Instructions to follow: Quote the whole listing verbatim.

Data shown:
◇ ◇ ◇ ◇ ◇ ◇ ◇

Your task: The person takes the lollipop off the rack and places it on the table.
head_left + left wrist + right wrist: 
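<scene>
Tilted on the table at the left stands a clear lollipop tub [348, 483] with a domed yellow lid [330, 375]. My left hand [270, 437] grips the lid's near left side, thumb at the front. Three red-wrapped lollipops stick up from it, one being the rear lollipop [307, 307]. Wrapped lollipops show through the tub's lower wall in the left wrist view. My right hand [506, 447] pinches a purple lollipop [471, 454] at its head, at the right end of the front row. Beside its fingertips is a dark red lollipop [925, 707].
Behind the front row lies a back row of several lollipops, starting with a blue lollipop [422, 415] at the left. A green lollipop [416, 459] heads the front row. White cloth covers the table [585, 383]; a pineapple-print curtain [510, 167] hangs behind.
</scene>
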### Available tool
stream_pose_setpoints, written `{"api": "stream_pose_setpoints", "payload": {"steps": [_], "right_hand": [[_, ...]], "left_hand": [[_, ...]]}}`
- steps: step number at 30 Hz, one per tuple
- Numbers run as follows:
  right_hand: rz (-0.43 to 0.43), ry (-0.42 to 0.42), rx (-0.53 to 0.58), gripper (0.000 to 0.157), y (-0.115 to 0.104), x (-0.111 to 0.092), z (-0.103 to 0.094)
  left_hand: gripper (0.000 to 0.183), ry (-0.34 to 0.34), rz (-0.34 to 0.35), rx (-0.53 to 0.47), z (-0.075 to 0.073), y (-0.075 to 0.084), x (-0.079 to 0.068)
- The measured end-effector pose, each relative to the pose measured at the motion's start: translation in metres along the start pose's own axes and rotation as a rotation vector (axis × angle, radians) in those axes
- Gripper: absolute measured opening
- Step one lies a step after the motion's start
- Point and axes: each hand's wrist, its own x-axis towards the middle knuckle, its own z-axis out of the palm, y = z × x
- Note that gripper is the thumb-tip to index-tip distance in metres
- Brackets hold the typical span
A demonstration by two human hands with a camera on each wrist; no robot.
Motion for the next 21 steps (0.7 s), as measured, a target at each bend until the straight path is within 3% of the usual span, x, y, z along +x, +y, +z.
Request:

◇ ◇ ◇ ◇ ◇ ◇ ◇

Response box:
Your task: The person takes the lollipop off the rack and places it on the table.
head_left + left wrist + right wrist: 
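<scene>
Tilted on the table at the left stands a clear lollipop tub [348, 483] with a domed yellow lid [330, 375]. My left hand [270, 437] grips the lid's near left side, thumb at the front. Three red-wrapped lollipops stick up from it, one being the rear lollipop [307, 307]. Wrapped lollipops show through the tub's lower wall in the left wrist view. My right hand [506, 447] pinches a purple lollipop [471, 454] at its head, at the right end of the front row. Beside its fingertips is a dark red lollipop [925, 707].
Behind the front row lies a back row of several lollipops, starting with a blue lollipop [422, 415] at the left. A green lollipop [416, 459] heads the front row. White cloth covers the table [585, 383]; a pineapple-print curtain [510, 167] hangs behind.
</scene>
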### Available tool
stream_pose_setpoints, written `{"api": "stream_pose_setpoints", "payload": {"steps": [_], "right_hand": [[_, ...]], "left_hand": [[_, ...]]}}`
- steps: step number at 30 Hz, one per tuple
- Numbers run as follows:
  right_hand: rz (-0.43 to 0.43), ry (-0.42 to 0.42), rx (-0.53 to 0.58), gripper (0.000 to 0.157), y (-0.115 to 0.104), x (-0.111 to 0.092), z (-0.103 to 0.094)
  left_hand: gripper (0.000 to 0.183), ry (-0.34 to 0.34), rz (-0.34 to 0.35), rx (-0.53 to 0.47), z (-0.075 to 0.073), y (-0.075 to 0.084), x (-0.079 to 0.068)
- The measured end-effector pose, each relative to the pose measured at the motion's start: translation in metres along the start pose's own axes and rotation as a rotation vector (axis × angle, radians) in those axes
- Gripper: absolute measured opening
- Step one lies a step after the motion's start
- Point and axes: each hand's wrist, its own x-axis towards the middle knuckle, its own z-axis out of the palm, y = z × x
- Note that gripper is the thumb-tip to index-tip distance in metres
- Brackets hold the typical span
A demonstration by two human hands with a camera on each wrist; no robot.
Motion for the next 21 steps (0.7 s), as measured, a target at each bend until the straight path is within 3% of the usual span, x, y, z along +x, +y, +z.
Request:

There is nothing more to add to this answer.